Repeat the listing below word for word, minus the pictures.
....................
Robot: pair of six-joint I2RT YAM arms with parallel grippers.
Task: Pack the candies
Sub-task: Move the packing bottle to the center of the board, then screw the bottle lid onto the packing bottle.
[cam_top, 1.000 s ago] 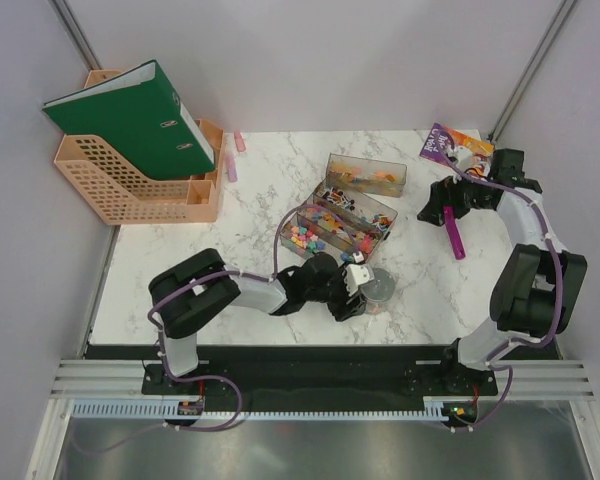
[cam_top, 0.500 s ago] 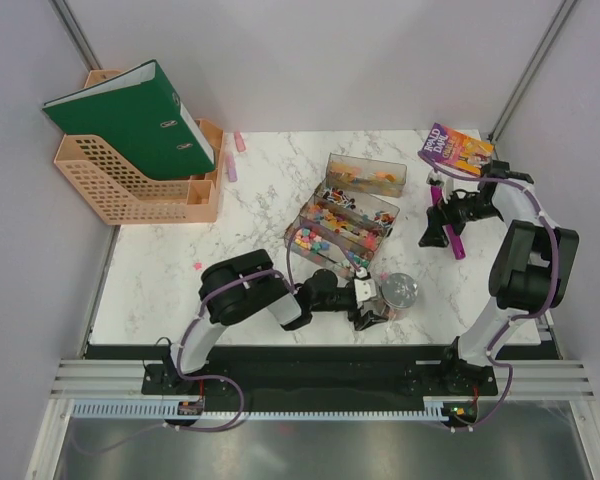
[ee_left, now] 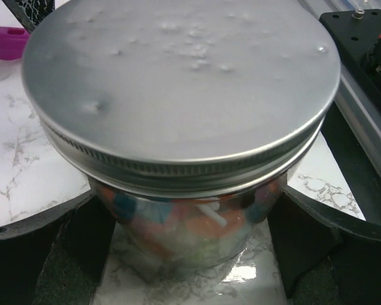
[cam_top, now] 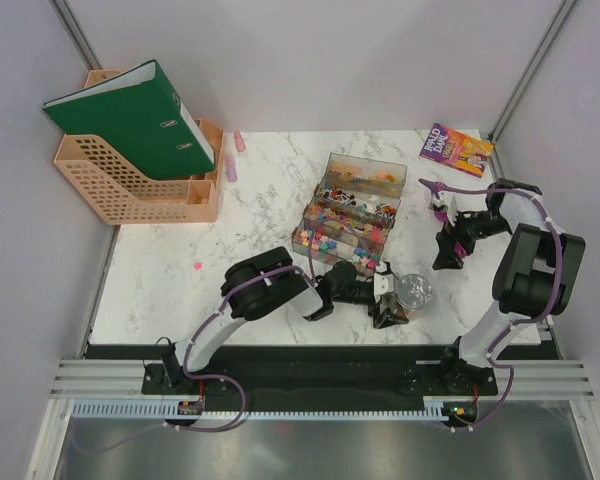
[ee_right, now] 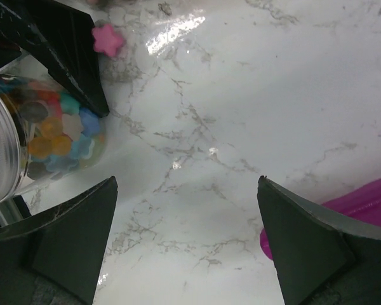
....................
*Written response*
Robot: pair of six-joint I2RT YAM arms with parallel grippers.
Task: Pack the candies
Sub-task: Move the packing bottle to the center of the board, then screw the bottle lid onto the packing bottle.
[cam_top, 1.000 s ago] 
[cam_top, 0.500 s ago] 
[ee_left, now] 
[cam_top, now] 
[ee_right, now] 

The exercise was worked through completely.